- [What to work on]: Would you repeat each line below precisely as it stands?

- [Collected data]:
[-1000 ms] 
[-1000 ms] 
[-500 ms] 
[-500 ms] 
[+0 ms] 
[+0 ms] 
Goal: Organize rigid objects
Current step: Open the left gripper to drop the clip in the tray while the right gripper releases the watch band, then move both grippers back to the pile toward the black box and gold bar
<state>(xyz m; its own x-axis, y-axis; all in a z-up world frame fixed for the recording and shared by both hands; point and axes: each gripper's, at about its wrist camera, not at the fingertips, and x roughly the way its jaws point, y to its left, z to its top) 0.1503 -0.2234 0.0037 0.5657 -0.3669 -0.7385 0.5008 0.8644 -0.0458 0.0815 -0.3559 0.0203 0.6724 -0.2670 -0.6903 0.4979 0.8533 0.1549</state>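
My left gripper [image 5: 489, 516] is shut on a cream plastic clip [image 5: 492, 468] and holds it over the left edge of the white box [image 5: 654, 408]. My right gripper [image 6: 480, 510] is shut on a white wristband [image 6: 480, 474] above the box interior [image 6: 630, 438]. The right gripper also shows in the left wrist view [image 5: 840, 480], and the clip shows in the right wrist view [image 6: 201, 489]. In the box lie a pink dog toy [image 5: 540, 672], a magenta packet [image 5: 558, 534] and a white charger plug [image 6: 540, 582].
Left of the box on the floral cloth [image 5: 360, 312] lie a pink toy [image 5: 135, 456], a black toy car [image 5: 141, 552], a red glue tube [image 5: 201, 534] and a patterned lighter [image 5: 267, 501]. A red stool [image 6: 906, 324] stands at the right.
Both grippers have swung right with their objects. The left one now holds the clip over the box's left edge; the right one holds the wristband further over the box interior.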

- [Task solution]:
[-1000 ms] 
[-1000 ms] 
[-500 ms] 
[-500 ms] 
[+0 ms] 
[+0 ms] 
Goal: Organize rigid objects
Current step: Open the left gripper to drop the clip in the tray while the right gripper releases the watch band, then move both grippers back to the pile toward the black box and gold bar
<state>(xyz m; its own x-axis, y-axis; all in a z-up world frame fixed for the recording and shared by both hands; point and axes: each gripper's, at about its wrist camera, not at the fingertips, and x roughly the way its jaws point, y to its left, z to its top) 0.1503 -0.2234 0.0037 0.5657 -0.3669 -0.7385 0.5008 0.8644 -0.0458 0.0815 -0.3559 0.0203 0.6724 -0.2670 -0.6903 0.4979 0.8533 0.1549</state>
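My left gripper [image 5: 489, 516] is shut on a cream plastic clip [image 5: 492, 468] and holds it over the left edge of the white box [image 5: 654, 408]. My right gripper [image 6: 480, 510] is shut on a white wristband [image 6: 480, 474] above the box interior [image 6: 630, 438]. The right gripper also shows in the left wrist view [image 5: 840, 480], and the clip shows in the right wrist view [image 6: 201, 489]. In the box lie a pink dog toy [image 5: 540, 672], a magenta packet [image 5: 558, 534] and a white charger plug [image 6: 540, 582].
Left of the box on the floral cloth [image 5: 360, 312] lie a pink toy [image 5: 135, 456], a black toy car [image 5: 141, 552], a red glue tube [image 5: 201, 534] and a patterned lighter [image 5: 267, 501]. A red stool [image 6: 906, 324] stands at the right.
Both grippers have swung right with their objects. The left one now holds the clip over the box's left edge; the right one holds the wristband further over the box interior.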

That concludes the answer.